Di antara korban tewas terdapat seorang eksekutif Telemundo, jaringan televisi berbahasa Spanyol yang berbasis di AS dan dimiliki NBCUniversal. Direktur Pusat Intelijen Nasional Ekuador, Michele Sensi-Contugi juga menjadi korban dalam kecelakaan tersebut.
Helikopter jatuh sekitar pukul 09.13 waktu setempat saat terbang dari Loisaba Conservancy menuju kawasan Ewaso Nyiro di Samburu. Otoritas Penerbangan Sipil Kenya (KCAA) menyatakan penyelidikan masih berlangsung. Pesawat tersebut mengangkut enam penumpang dan seorang pilot.
Komandan Polisi Samburu David Nkoroi mengatakan tujuh orang di dalam helikopter dipastikan tewas dalam kecelakaan itu.
Departemen Luar Negeri AS menyatakan lima korban merupakan warga negara AS. Kedutaan Besar AS juga berkomunikasi dengan otoritas setempat dan memberikan bantuan konsuler kepada keluarga korban.

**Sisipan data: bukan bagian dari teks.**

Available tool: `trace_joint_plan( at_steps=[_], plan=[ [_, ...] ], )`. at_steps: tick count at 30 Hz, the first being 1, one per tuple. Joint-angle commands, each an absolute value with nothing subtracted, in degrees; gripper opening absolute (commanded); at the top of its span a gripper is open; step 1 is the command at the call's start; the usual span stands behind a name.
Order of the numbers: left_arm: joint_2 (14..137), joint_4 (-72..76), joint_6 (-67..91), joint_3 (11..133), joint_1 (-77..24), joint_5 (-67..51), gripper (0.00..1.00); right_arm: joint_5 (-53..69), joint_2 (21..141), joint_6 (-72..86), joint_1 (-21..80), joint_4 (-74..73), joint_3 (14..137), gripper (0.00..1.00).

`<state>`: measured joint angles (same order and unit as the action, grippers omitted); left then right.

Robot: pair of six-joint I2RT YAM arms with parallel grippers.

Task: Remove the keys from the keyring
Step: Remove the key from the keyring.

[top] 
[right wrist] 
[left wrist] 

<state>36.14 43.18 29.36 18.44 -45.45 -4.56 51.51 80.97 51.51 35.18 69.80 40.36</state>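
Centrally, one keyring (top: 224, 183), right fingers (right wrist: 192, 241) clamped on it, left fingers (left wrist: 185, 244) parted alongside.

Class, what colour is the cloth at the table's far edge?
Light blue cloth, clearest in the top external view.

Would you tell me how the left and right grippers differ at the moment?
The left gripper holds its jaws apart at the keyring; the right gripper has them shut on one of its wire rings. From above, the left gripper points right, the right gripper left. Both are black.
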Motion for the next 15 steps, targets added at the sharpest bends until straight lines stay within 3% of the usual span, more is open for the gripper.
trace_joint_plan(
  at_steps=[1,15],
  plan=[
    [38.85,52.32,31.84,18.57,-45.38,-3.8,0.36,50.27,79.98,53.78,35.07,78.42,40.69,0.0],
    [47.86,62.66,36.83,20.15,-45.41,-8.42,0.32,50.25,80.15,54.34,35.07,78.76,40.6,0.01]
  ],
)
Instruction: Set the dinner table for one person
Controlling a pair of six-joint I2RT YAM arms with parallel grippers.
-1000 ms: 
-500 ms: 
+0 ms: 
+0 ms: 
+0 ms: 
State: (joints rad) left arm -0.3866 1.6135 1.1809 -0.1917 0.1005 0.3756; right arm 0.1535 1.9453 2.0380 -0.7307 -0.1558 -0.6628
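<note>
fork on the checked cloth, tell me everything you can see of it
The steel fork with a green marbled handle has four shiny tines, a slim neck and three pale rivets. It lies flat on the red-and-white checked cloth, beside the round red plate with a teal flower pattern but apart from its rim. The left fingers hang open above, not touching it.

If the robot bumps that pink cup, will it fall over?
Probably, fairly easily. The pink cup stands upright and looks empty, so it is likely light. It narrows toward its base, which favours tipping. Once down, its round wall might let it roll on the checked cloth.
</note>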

Identitas seluruh korban belum diumumkan secara resmi. Namun, stasiun televisi lokal di Miami, Florida, melaporkan José Suárez (55), presiden sekaligus manajer umum sejumlah stasiun Telemundo di Florida, termasuk di antara korban tewas.
“Kami sangat berduka mendengar kabar tragis bahwa José tewas dalam kecelakaan helikopter di Kenya,” demikian pernyataan bersama pimpinan NBCUniversal dan Telemundo yang dikutip stasiun afiliasi NBC di Miami.
Media lokal melaporkan helikopter jatuh di medan berat di kaki Gunung Ololokwe, salah satu destinasi wisata populer Kenya. Helikopter milik Lady Lori Helicopters itu tengah membawa tamu dari perusahaan perjalanan &Beyond dalam penerbangan sewaan.
Lady Lori Helicopters mengonfirmasi pesawat tersebut sedang melayani penerbangan sewaan ketika kecelakaan terjadi. Sementara itu, operator safari lokal Tropic Air Kenya mengerahkan dua helikopter untuk membantu operasi pencarian dan penyelamatan.
Otoritas penerbangan menyebut helikopter tersebut merupakan Eurocopter EC130 B4.